I’ve been wanting to share Joani Reese’s poetry for a while now. I ordered her new chapbook of poetry Dead Letters (which you can check out here) several months back but it took a circuitous route to arrive. Now I get to hold it in my hands and enjoy the pages, full of complex relationships, conversations you’d not expect, dark corners you may not want to peek around, moments lost and found.
I chose to share this poem today — a poem that seems to be of lighter nature than many of Joani’s poems — because 1) it’s spring somewhere in the world (and how I miss the change of seasons, finding myself located this year in a place that seems to have only hot and hotter) and 2) this poem exudes a kind of close observation and mystery that I like a great deal. A poem about spring? Sure. But it’s not what you expect from spring. Look how it moves so quickly from one unexpected image to another: there’s Narcissus, but lurking is that lie of resurrection; there’s a lover but it’s not a lover you can know. And the string playing a spring tune? It’s not Stravinsky but a quick sharp snap.
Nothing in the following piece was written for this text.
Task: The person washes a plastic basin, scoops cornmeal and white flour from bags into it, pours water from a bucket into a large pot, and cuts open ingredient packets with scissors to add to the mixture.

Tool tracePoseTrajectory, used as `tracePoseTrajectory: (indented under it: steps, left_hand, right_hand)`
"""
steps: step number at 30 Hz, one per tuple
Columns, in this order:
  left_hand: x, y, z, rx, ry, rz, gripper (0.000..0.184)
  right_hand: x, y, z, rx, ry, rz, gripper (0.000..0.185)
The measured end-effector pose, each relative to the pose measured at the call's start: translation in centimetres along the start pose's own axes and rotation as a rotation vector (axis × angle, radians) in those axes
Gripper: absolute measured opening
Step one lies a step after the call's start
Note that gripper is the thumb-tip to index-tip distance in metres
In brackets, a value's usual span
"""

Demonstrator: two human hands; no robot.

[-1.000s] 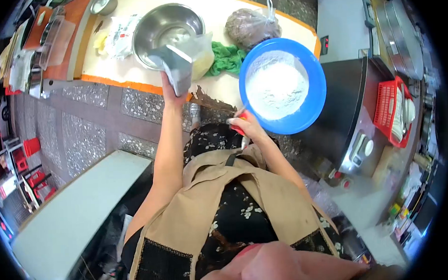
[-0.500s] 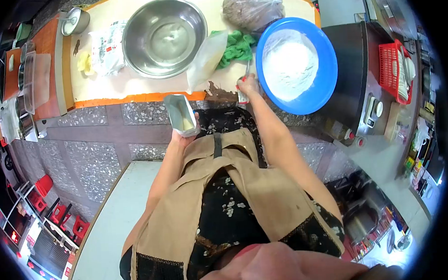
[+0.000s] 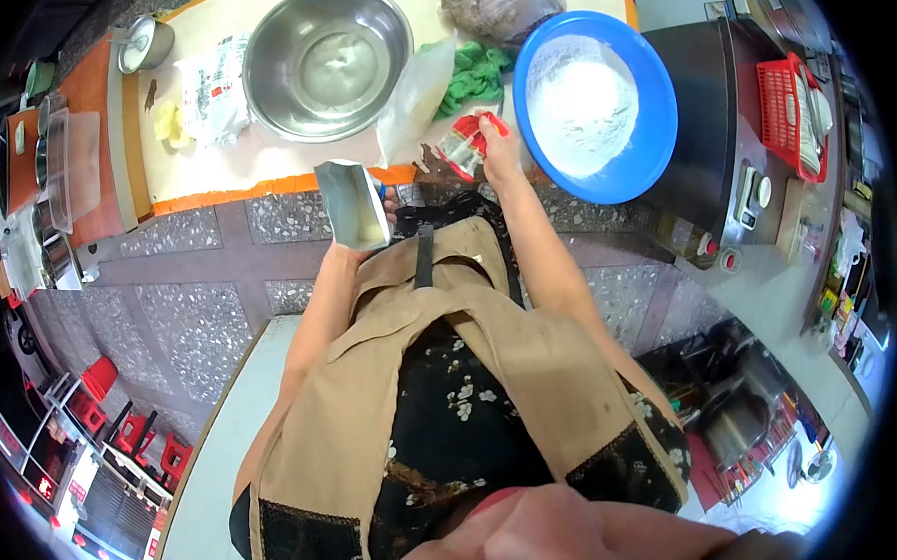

Thank you, Joani Reese, for sharing your work this week!
More about Dead Letters:
In the new collection Dead Letters, the music of JP Reese’s poetry never strikes a false note. The voice in her writing is always unmistakable, genuine, and penetrating. These poems – and you will keep them close to you – serve as maps for journeys over dark and grieving landscapes. This is a strong poetry that promises and delivers a place, finally, of human faith, of hope under “the arid bone of flowered stars”.
-Sam Rasnake, poet and author of Inside a Broken Clock from Finishing Line Press and Cinema Verite from A-Minor Press
There is a sort of formal antiquity and modern lyricism at play in JP Reese’s Dead Letters – lovers and family, mythology, allusion, and everyday moments so minute that it is only the persistent ache a reader experiences that alerts her of her own transport elsewhere. Reese’s poetry is subtle that way. And powerful. A departure.
-Heather Fowler, poet and author of the new short story collection This Time While We’re Awake from Aqueous Books
Joani Reese (JP) is the author of two poetry chapbooks: Final Notes and Dead Letters. Her poetry and fiction have been widely anthologized and featured in over seventy print and online venues. A senior poetry editor for Connotation Press—An Online Artifact and an annual fiction guest editor for Scissors and Spackle, Reese has won The 15th Glass Woman Prize for her short fiction, the first Patricia McFarland Memorial Prize for her flash fiction, and The Graduate School Creative Writing Award from The University of Memphis for her poetry, where she also earned her MFA. Reese lives and teaches in Texas.
Tuesday Poem is a collective of poets who share poetry on a weekly basis across borders and time zones. At the TP hub this week, you’ll find a beautiful poem by Ema Saikō, posted by Hub Editor Janis Freegard — another poem evoking a season in bloom – plus poems by the various TP collective members. Look down the left-hand sidebar and click on each one to see their weekly contributions.
For more Tuesday Poems, go here.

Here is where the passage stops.